> **Aim of the task**
Your answer should be an exact copy of the listing.
### Records ###
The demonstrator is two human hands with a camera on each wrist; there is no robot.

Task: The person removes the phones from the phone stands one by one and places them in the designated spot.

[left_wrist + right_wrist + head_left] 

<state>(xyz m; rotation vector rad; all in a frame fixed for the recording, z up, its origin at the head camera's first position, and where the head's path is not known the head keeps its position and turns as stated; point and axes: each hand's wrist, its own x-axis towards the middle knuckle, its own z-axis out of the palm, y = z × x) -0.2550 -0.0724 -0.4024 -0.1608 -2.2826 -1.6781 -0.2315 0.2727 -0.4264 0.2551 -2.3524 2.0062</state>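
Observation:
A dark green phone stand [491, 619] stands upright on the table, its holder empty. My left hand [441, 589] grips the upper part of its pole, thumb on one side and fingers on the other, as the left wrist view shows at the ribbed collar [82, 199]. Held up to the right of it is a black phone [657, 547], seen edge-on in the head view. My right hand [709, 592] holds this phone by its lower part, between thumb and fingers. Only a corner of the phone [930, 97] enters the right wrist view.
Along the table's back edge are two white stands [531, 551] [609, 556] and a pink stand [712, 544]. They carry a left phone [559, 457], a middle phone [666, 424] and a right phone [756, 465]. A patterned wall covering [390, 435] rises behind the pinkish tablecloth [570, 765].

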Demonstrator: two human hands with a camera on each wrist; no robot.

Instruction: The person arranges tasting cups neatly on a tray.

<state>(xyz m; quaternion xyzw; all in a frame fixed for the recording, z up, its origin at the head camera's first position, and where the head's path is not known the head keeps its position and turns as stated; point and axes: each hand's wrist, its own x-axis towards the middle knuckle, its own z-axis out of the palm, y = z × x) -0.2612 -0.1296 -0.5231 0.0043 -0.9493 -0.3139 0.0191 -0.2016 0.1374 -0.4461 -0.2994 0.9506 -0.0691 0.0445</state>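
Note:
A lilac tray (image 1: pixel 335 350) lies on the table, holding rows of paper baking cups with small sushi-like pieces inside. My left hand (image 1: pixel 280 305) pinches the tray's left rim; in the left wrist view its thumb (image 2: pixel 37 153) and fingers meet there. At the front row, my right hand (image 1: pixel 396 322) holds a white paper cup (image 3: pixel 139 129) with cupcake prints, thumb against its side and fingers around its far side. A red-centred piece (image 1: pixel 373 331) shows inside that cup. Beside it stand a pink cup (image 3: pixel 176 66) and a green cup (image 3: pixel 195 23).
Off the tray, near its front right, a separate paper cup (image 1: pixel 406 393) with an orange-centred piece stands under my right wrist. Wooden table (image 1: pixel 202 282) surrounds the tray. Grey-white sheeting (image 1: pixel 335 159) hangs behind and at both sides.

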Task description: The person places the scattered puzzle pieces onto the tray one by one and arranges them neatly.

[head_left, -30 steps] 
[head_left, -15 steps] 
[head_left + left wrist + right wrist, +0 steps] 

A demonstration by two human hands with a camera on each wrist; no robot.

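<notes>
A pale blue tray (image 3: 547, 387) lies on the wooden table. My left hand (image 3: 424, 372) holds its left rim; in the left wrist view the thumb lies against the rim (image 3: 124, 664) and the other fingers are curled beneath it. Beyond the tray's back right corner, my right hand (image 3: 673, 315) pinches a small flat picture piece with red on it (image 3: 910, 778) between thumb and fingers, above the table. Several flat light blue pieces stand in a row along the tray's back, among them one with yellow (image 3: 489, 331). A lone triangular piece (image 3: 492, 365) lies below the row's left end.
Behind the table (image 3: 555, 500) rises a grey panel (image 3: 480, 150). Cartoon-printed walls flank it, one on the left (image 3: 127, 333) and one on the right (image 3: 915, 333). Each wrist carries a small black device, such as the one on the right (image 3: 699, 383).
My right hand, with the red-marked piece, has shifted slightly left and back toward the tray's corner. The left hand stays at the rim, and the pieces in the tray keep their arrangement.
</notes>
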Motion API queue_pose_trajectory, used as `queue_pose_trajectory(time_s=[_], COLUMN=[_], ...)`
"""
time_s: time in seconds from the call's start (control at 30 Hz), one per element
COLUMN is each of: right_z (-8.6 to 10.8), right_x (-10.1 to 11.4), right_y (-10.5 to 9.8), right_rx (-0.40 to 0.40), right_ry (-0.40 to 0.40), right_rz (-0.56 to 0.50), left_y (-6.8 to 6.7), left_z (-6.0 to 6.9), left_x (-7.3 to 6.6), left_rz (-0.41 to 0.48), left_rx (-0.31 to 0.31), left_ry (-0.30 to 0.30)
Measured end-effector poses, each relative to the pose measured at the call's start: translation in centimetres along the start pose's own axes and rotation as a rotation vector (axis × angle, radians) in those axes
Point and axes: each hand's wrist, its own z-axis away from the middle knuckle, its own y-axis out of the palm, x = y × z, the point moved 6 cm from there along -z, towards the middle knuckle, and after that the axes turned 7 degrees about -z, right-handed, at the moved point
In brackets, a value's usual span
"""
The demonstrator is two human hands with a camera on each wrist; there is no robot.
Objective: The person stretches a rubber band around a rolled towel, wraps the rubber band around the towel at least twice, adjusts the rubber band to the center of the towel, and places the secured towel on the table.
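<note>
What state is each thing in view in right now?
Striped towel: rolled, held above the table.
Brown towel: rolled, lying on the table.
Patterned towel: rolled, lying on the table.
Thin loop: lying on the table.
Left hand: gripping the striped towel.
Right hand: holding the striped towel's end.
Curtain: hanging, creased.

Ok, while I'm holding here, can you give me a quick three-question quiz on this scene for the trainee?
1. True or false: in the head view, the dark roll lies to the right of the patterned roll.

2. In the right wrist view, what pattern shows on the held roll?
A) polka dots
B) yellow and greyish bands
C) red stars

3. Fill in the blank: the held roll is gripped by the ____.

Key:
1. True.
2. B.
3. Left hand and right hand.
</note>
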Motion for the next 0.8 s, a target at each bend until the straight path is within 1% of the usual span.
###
> **Answer to this task**
The demonstrator is two human hands with a camera on each wrist; there is no robot.

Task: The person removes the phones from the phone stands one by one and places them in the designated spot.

[left_wrist + right_wrist + head_left] 

<state>(xyz m; rotation vector rad; all in a frame fixed for the recording, z up, its origin at the head camera's first position, and where the head's path is not known the head keeps its position and turns as stated; point and axes: each hand's wrist, its own x-axis towards the middle knuckle, its own z-axis out of the palm, y = z × x) -0.2550 -0.0724 -0.4024 -0.1608 -2.2826 -1.6781 -0.2315 0.2727 -0.4264 0.2551 -2.3524 2.0062</state>
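Observation:
A dark green phone stand [491, 619] stands upright on the table, its holder empty. My left hand [441, 589] grips the upper part of its pole, thumb on one side and fingers on the other, as the left wrist view shows at the ribbed collar [82, 199]. Held up to the right of it is a black phone [657, 547], seen edge-on in the head view. My right hand [709, 592] holds this phone by its lower part, between thumb and fingers. Only a corner of the phone [930, 97] enters the right wrist view.
Along the table's back edge are two white stands [531, 551] [609, 556] and a pink stand [712, 544]. They carry a left phone [559, 457], a middle phone [666, 424] and a right phone [756, 465]. A patterned wall covering [390, 435] rises behind the pinkish tablecloth [570, 765].
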
Demonstrator: two human hands with a camera on each wrist; no robot.

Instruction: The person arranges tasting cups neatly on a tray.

<state>(xyz m; quaternion xyzw; all in a frame fixed for the recording, z up, its origin at the head camera's first position, and where the head's path is not known the head keeps its position and turns as stated; point and axes: each hand's wrist, its own x-axis towards the middle knuckle, its own z-axis out of the palm, y = z × x) -0.2612 -0.1296 -0.5231 0.0043 -0.9493 -0.3139 0.0191 -0.2016 0.1374 -0.4461 -0.2994 0.9506 -0.0691 0.0445</state>
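Note:
A lilac tray (image 1: pixel 335 350) lies on the table, holding rows of paper baking cups with small sushi-like pieces inside. My left hand (image 1: pixel 280 305) pinches the tray's left rim; in the left wrist view its thumb (image 2: pixel 37 153) and fingers meet there. At the front row, my right hand (image 1: pixel 396 322) holds a white paper cup (image 3: pixel 139 129) with cupcake prints, thumb against its side and fingers around its far side. A red-centred piece (image 1: pixel 373 331) shows inside that cup. Beside it stand a pink cup (image 3: pixel 176 66) and a green cup (image 3: pixel 195 23).
Off the tray, near its front right, a separate paper cup (image 1: pixel 406 393) with an orange-centred piece stands under my right wrist. Wooden table (image 1: pixel 202 282) surrounds the tray. Grey-white sheeting (image 1: pixel 335 159) hangs behind and at both sides.
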
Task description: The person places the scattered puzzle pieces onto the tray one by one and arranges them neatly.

[head_left, -30 steps] 
[head_left, -15 steps] 
[head_left + left wrist + right wrist, +0 steps] 

A demonstration by two human hands with a camera on each wrist; no robot.

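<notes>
A pale blue tray (image 3: 547, 387) lies on the wooden table. My left hand (image 3: 424, 372) holds its left rim; in the left wrist view the thumb lies against the rim (image 3: 124, 664) and the other fingers are curled beneath it. Beyond the tray's back right corner, my right hand (image 3: 673, 315) pinches a small flat picture piece with red on it (image 3: 910, 778) between thumb and fingers, above the table. Several flat light blue pieces stand in a row along the tray's back, among them one with yellow (image 3: 489, 331). A lone triangular piece (image 3: 492, 365) lies below the row's left end.
Behind the table (image 3: 555, 500) rises a grey panel (image 3: 480, 150). Cartoon-printed walls flank it, one on the left (image 3: 127, 333) and one on the right (image 3: 915, 333). Each wrist carries a small black device, such as the one on the right (image 3: 699, 383).
My right hand, with the red-marked piece, has shifted slightly left and back toward the tray's corner. The left hand stays at the rim, and the pieces in the tray keep their arrangement.
</notes>
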Motion API queue_pose_trajectory, used as `queue_pose_trajectory(time_s=[_], COLUMN=[_], ...)`
"""
time_s: time in seconds from the call's start (control at 30 Hz), one per element
COLUMN is each of: right_z (-8.6 to 10.8), right_x (-10.1 to 11.4), right_y (-10.5 to 9.8), right_rx (-0.40 to 0.40), right_ry (-0.40 to 0.40), right_rz (-0.56 to 0.50), left_y (-6.8 to 6.7), left_z (-6.0 to 6.9), left_x (-7.3 to 6.6), left_rz (-0.41 to 0.48), left_rx (-0.31 to 0.31), left_ry (-0.30 to 0.30)
Measured end-effector poses, each relative to the pose measured at the call's start: translation in centimetres along the start pose's own axes and rotation as a rotation vector (axis × angle, radians) in those axes
Point and axes: each hand's wrist, its own z-axis away from the middle knuckle, its own y-axis out of the palm, x = y × z, the point moved 6 cm from there along -z, towards the middle knuckle, and after that the axes turned 7 degrees about -z, right-handed, at the moved point
In brackets, a value's usual span
"""
The demonstrator is two human hands with a camera on each wrist; there is no robot.
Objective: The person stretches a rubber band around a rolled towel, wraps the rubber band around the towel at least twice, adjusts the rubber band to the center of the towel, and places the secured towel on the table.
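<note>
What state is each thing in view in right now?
Striped towel: rolled, held above the table.
Brown towel: rolled, lying on the table.
Patterned towel: rolled, lying on the table.
Thin loop: lying on the table.
Left hand: gripping the striped towel.
Right hand: holding the striped towel's end.
Curtain: hanging, creased.

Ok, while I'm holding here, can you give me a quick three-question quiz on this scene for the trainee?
1. True or false: in the head view, the dark roll lies to the right of the patterned roll.

2. In the right wrist view, what pattern shows on the held roll?
A) polka dots
B) yellow and greyish bands
C) red stars

3. Fill in the blank: the held roll is gripped by the ____.

Key:
1. True.
2. B.
3. Left hand and right hand.
</note>
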Motion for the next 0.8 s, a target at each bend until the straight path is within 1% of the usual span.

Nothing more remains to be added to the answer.